Réforme constitutionnelle : de quoi souffre la RDC ?

Une nouvelle constitution dans le pipeline ? Une retouche de la Loi fondamentale actuellement en vigueur ? Ça se chuchote. Ça finit par s’ébruiter. La société zaïro-congolaise étant d’une telle fluidité que tout se sait où finit par se savoir, disait déjà bien avant l’ère du net – Léon Kengo du haut de ses mille et une prestigieuses fonctions dans l’appareil d’État.
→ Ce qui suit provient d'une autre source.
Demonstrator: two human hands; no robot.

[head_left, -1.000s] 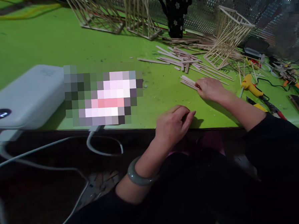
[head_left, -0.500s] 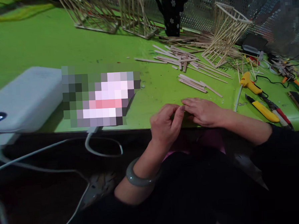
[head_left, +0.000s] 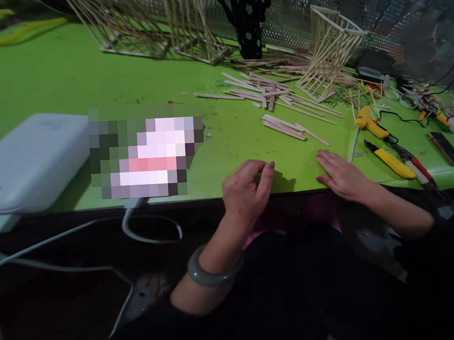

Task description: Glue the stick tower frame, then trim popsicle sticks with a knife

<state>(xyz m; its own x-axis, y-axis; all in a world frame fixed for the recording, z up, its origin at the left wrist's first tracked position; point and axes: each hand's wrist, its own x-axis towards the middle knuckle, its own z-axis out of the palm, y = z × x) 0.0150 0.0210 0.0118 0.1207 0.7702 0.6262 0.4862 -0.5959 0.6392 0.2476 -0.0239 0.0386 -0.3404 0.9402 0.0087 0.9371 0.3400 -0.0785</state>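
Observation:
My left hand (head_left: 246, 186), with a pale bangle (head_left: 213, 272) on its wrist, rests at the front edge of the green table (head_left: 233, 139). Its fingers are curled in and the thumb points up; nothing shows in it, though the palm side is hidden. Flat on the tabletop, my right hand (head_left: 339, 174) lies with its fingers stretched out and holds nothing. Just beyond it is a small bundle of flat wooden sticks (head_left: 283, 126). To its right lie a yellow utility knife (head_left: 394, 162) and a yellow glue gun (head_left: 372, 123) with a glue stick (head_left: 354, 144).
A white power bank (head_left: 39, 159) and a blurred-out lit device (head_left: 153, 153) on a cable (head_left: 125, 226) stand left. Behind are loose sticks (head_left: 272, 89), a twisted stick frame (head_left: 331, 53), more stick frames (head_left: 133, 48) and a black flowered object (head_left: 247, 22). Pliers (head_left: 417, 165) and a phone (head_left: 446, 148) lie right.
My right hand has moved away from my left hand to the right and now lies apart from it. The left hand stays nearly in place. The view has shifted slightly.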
Sans se cacher derrière son… Grand doigt, un professeur, encore un – exprime sa volonté de voir la Constitution être troquée contre une autre. Devrions-nous crier haro sur le baudet pour cela ? Bien sûr que non. La sacro-sainte liberté d’expression ne s’use que lorsque l’on ne s’en sert pas.
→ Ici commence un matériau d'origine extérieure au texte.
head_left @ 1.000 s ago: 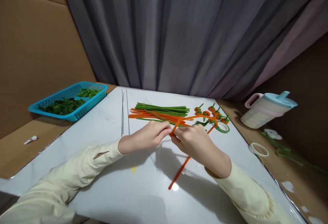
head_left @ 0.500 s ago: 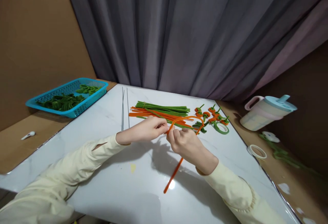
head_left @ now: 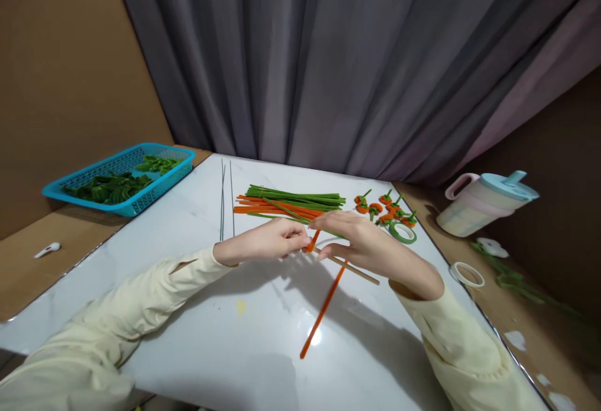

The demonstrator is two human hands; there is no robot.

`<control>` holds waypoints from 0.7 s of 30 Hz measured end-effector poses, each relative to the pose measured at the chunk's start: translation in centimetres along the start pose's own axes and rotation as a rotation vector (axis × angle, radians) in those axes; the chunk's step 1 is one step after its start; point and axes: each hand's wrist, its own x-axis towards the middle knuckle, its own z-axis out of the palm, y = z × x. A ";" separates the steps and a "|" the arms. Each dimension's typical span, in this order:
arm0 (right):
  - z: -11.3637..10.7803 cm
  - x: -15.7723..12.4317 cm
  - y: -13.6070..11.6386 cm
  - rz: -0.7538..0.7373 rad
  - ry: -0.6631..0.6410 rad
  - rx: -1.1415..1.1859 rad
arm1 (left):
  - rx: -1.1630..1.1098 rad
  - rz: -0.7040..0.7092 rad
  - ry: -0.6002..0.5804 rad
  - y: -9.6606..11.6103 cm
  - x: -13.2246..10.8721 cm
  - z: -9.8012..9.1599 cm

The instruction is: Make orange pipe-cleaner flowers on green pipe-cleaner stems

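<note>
Right of you, lidded cup [head_left: 479,207]; left of you, earbud [head_left: 47,250] on cardboard [head_left: 28,286]; ahead of you, grey curtain [head_left: 319,72].

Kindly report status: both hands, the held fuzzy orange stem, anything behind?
Left hand: pinching fuzzy orange stem by slim wooden stick. Right hand: open, close by. Farther back: bundled fuzzy green stems.

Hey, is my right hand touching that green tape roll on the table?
Apart. In the head view, a strip of white tabletop shows between the right hand and the green tape roll.
</note>
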 end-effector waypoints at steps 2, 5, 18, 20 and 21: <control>-0.1 0.3 0.4 0.017 -0.098 0.192 | 0.054 0.057 0.033 0.1 -0.3 0.4; -0.2 0.4 0.5 0.060 -0.121 0.311 | 0.171 0.171 0.126 0.2 -0.6 1.1; -0.6 -0.1 0.1 -0.111 0.045 0.523 | 0.253 0.611 0.198 1.2 -1.8 0.9; -0.4 0.0 -0.2 -0.107 0.066 0.540 | 0.270 0.656 0.219 1.1 -1.9 1.0; -0.5 0.0 -0.4 -0.101 0.072 0.548 | 0.282 0.680 0.232 1.1 -2.0 1.1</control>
Chaque Congolais-a fortiori un érudit- est libre de ses opinions sur la marche du pays. Y compris sur la manière de réglementer la gestion de la république. D’autant qu’en l’occurrence, le pays-c’est un secret de Polichinelle est malade. Très malade même. Quant à la cause de la maladie, moult diagnostics révèlent invariablement le même résultat. Avant-hier, hier comme aujourd’hui. À savoir que le pays est une mine d’or en termes d’arsenal législatif avec en prime la Constitution.
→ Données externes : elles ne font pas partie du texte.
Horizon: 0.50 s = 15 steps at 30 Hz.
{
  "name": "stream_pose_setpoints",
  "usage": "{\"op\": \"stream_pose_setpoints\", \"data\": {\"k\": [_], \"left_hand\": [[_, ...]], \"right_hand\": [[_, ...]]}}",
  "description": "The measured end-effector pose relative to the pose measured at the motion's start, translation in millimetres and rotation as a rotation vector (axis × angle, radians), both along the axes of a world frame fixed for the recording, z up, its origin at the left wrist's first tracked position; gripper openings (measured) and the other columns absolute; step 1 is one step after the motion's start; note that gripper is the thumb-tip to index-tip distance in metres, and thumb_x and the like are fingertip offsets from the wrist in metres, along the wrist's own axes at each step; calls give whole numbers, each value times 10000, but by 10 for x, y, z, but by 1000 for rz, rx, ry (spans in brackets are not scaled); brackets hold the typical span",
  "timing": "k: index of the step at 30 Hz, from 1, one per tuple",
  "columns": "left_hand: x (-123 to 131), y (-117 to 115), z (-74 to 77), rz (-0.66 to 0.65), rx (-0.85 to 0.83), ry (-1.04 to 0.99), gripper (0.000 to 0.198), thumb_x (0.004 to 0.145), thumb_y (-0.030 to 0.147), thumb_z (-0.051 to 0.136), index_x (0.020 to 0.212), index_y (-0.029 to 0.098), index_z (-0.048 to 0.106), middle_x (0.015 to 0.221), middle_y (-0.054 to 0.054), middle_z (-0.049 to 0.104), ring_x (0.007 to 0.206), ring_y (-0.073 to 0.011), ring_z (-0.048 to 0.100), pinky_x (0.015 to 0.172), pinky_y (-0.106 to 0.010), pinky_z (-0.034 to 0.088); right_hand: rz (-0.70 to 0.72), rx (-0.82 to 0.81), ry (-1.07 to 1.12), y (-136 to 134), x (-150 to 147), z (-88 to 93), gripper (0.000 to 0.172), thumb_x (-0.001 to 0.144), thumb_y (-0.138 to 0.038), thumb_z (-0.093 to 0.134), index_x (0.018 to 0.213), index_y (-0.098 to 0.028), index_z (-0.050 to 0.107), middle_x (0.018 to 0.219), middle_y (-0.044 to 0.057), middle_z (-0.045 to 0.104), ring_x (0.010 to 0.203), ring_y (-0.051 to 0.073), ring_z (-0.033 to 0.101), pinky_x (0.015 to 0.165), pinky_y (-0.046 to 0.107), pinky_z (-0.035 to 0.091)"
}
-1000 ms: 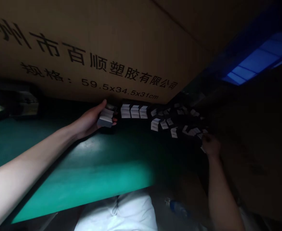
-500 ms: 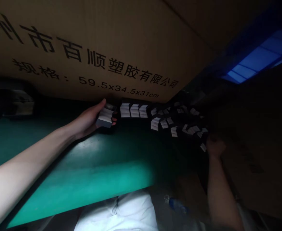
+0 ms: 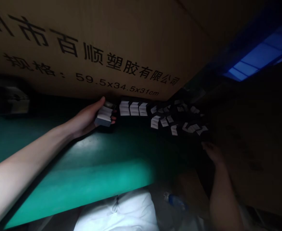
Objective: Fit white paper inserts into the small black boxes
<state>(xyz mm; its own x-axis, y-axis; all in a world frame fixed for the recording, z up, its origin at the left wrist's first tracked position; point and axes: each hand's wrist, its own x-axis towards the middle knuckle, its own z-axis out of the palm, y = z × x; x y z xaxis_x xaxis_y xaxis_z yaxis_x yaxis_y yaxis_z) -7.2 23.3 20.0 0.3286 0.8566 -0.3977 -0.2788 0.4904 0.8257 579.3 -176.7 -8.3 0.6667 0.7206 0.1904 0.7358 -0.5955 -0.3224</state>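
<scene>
My left hand (image 3: 92, 116) is closed around a small dark block with a pale stepped face (image 3: 104, 114), just above the table's back part. To its right stands a row of three like blocks (image 3: 133, 109), side by side against the carton. Further right many more such blocks (image 3: 165, 122) lie scattered at different angles. At the right end of these, in deep shade, my right hand (image 3: 214, 152) has its fingers drawn together. Something small and pale may be at its fingertips, but it is too dark to make out.
A large printed carton (image 3: 136, 41) rises behind the green tabletop (image 3: 88, 179). Another carton (image 3: 256, 138) stands at the right. A dark object (image 3: 15, 99) sits at the back left. Below the table edge lies a plastic bottle (image 3: 175, 201). A blue translucent object (image 3: 258, 57) shows upper right.
My right hand has shifted slightly down and right, its fingers now pointing left. The pale piece beside it no longer shows there. My left hand keeps its block nearly in place.
</scene>
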Motion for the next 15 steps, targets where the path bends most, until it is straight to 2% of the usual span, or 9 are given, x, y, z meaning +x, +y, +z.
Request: {"op": "stream_pose_setpoints", "data": {"k": [3, 6, 9, 13, 15], "left_hand": [[14, -1, 5, 10, 0, -8, 431, 1079, 453, 532, 1093, 73, 737, 907, -134, 822, 697, -203, 776, 621, -286, 663], [7, 3, -16, 10, 4, -14, 430, 1070, 461, 549, 1081, 74, 736, 907, -137, 822, 703, -208, 774, 628, -294, 664], [-9, 5, -32, -7, 18, -23, 434, 1063, 470, 560, 1105, 75, 737, 924, -130, 826, 734, -211, 781, 658, -294, 671], [-21, 11, -38, -7, 14, -23, 422, 1075, 453, 541, 1118, 82, 737, 952, -123, 827, 730, -204, 782, 657, -294, 673], [-23, 21, -48, -7, 14, -25, 423, 1086, 442, 518, 1118, 80, 735, 949, -128, 827, 719, -202, 784, 649, -294, 673]], "right_hand": [[-44, -8, 81, -66, -8, -26, 259, 729, -498, 744, 721, -240, 739, 787, 125, 773, 740, 304, 744, 634, 400, 570], [-92, 29, 67, -31, -19, -72, 280, 745, -457, 697, 836, -201, 765, 851, 149, 783, 836, 337, 755, 749, 458, 592], [-87, 55, 45, 68, -38, -106, 371, 787, -460, 637, 952, -165, 790, 933, 159, 795, 933, 340, 752, 852, 474, 588], [-64, 77, -8, 244, -68, -118, 445, 853, -500, 594, 1012, -142, 806, 1048, 178, 798, 1007, 330, 736, 880, 434, 578], [-71, 90, -78, 338, -67, -115, 459, 895, -448, 535, 1068, -111, 795, 1114, 203, 785, 1056, 334, 722, 915, 435, 562]]}}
Que de lois aussi généreuses que révolutionnaires dans tous les domaines ! Aucun secteur n’est orphelin de texte à même d’améliorer la gouvernance du pays et, par ricochet, le quotidien du Congolais lambda !

Hier comme aujourd’hui, la maladie de la RDC n’a pas pour nom « Constitution » mais l’incapacité atavique ?- à appliquer les textes existants en commençant par la Loi fondamentale.

Un coup d’œil dans le projecteur suffit pour renseigner que les crises politiques à répétition, le coulage des recettes, l’enrichissement ultrarapide et sans cause rationnelle de différentes écuries qui se succèdent au pouvoir s’expliquent en très grande partie par le non-respect des textes. En tête desquels… La Constitution.

Ce n’est donc pas parce qu’on aurait changé de Loi fondamentale que tous ces vices disparaitraient ! C’est archiconnu, on ne fait pas tomber la fièvre en cassant le thermomètre.

Moralité, si l’homme congolais, le politique en particulier ne change pas, on pourra changer de constitution autant de fois qu’on voudra, on ne sortira pas de l’auberge. « Commencez par changer en vous ce que vous voulez changer autour de vous » conseillait déjà Gandhi.

Sinon, on continuera à tourner en rond – ko rond-point en parler kinois sur fond d’une riche progéniture de slogans dont le cadet est « Le peuple d’abord ».